Light ise bu detayı atlamış gibi gerginlikle cevap verdi. "Aslında hayır. Bunu sana söylecektim ama aklımdan çıkmış."

"Anladım," Lawliet bir süre düşünür gibi baktı. "Yemekleri hazırlayabilirim ancak ne kadar beğenebilirsin bilmiyorum, Light."

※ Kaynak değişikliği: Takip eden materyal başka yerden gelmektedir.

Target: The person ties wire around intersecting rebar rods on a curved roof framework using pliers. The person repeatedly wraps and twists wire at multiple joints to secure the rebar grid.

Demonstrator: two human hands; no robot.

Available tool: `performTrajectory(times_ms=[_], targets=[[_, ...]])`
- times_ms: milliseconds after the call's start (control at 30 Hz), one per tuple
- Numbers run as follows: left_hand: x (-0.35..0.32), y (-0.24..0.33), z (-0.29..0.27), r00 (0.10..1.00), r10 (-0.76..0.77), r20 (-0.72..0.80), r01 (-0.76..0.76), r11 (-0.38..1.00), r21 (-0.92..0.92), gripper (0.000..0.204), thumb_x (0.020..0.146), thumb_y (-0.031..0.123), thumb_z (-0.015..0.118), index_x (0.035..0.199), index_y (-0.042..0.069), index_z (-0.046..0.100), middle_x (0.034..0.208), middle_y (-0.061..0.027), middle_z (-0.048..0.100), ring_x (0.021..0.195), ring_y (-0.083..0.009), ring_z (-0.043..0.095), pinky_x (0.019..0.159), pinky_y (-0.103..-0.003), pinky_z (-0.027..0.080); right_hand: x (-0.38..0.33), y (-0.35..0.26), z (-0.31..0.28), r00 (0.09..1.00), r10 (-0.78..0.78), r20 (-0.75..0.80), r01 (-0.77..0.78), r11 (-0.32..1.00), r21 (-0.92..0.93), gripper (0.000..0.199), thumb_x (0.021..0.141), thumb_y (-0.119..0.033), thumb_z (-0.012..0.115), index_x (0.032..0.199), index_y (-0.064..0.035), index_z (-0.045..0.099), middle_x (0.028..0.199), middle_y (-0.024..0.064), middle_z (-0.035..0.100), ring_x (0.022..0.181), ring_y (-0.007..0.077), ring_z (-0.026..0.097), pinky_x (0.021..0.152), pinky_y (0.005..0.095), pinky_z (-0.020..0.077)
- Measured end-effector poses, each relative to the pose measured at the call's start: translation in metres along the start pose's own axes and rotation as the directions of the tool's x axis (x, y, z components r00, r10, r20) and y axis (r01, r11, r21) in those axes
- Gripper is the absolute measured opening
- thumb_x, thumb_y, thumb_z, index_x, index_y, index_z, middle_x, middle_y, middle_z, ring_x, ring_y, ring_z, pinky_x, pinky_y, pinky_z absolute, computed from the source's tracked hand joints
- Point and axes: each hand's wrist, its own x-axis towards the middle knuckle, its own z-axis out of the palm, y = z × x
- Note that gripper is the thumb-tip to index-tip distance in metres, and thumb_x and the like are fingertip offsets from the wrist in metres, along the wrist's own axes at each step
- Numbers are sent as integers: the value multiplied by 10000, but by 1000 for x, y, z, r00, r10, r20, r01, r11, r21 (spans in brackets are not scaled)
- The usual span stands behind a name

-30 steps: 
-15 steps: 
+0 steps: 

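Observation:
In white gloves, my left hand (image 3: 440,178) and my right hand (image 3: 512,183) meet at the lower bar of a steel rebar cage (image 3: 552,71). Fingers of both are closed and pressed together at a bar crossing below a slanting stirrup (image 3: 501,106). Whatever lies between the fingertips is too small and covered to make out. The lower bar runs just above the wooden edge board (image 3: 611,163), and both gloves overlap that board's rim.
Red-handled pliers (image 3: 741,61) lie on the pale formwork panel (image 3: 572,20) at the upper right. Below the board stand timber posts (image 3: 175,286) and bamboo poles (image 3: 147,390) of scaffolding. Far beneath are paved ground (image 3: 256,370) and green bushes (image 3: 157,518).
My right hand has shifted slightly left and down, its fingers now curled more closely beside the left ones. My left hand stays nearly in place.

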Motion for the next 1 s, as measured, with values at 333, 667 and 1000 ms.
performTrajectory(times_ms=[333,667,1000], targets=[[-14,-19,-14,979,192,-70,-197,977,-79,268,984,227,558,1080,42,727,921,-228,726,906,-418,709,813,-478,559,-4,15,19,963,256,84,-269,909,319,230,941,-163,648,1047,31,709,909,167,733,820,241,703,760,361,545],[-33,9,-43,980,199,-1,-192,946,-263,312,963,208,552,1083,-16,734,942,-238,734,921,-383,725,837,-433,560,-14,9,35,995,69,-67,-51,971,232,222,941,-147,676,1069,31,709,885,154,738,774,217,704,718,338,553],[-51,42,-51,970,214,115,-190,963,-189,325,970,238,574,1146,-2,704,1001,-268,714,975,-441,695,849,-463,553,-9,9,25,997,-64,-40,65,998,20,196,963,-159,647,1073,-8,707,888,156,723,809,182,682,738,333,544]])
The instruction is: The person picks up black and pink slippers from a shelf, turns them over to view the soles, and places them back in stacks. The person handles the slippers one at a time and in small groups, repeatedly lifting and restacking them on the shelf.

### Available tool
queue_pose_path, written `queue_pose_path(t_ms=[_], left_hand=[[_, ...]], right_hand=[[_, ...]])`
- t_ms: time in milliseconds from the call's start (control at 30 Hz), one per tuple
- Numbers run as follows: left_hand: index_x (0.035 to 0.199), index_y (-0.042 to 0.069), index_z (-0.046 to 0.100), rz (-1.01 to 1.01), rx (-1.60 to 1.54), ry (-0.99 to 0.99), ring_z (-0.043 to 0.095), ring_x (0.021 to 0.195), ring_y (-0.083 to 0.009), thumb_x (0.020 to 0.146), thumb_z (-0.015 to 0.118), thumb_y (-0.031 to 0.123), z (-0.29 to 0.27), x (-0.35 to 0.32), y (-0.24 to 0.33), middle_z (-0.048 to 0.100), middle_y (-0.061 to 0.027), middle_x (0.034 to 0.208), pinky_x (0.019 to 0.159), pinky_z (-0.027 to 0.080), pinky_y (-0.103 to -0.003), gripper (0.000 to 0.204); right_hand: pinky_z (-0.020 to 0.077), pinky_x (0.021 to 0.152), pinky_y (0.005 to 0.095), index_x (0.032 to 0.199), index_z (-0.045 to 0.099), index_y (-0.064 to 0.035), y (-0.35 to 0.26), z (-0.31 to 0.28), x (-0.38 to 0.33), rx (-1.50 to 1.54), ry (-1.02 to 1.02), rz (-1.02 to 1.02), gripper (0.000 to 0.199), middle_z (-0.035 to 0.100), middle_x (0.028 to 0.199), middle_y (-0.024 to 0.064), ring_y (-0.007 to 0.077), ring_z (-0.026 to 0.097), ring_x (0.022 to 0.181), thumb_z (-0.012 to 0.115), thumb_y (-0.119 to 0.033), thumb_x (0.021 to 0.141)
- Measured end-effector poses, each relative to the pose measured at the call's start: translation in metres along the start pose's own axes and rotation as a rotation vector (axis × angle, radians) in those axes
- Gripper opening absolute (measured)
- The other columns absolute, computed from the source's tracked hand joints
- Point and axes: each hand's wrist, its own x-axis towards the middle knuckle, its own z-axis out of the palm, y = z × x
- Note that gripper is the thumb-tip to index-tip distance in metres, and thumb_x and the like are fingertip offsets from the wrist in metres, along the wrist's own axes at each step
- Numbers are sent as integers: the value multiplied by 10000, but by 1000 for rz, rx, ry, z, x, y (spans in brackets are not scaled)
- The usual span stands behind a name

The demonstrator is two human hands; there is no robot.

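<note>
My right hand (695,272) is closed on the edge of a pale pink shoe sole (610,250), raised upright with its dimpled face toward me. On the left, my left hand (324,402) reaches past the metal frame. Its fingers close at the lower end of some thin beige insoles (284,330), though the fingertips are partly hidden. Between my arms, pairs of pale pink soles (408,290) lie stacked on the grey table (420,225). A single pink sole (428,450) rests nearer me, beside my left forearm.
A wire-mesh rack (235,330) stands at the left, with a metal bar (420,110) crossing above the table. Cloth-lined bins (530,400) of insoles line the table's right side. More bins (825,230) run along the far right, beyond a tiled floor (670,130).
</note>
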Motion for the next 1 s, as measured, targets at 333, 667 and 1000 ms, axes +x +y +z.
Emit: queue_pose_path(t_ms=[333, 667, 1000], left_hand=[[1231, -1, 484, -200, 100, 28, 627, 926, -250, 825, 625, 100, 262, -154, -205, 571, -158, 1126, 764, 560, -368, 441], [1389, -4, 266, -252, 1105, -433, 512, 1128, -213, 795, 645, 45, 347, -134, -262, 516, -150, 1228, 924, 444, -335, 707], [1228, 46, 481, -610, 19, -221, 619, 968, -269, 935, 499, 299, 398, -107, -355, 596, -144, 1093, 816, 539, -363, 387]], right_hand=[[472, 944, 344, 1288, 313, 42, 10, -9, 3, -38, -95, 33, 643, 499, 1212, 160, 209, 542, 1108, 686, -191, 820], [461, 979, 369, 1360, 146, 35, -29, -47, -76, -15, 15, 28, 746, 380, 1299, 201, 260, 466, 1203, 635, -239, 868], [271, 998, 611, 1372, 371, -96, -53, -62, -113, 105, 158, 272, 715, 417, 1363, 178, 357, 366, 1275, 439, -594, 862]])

Light ne dediğini anlamamış bir şekilde bakmaya başladı. Öncelikle Lawliet'in yemek yapabileceğinin ihtimalini aklından hiç geçirmemişti, ikinci olarak ise 'Yaptığı yemekleri beğenmiyor mu bu adam?' diye düşünmeden edemedi. Zıvanadan çıkmadan önce bunu dillendirmek için sormaya karar verdi.

"Ne demeye çalışıyorsun, Ryuzaki? Kendi yaptığın yemekleri mi beğenmiyorsun?"

Lawliet ağzına attığı makaronu bitirip cevap verdi. "Öyle demek istemedim, Light. Eğer kendi yaptığım yemeği beğenmiyor olsaydım 'yemekleri hazırlayabilirim' demezdim. Merak ettiğim kısım; yaptığım yemeği senin beğenip beğenmeyeceğin."

Light aydınlanma yaşamış gibi bir süre etrafına baktı. Ardından ne diyeceğine karar verdi ve yüzüne dalga geçtiğini belirten bir sırıtış yerleştirdi. "Denemeden öğrenemeyiz, Ryuzaki."

Lawliet kendine engel olamadan gülmeye başladı ve elindeki kaseyi masaya koymadan önce ağzına son kez makaron tıkıştırdı. "Bugünün ana yemeğinin ne olmasını istersiniz, Bay Light?"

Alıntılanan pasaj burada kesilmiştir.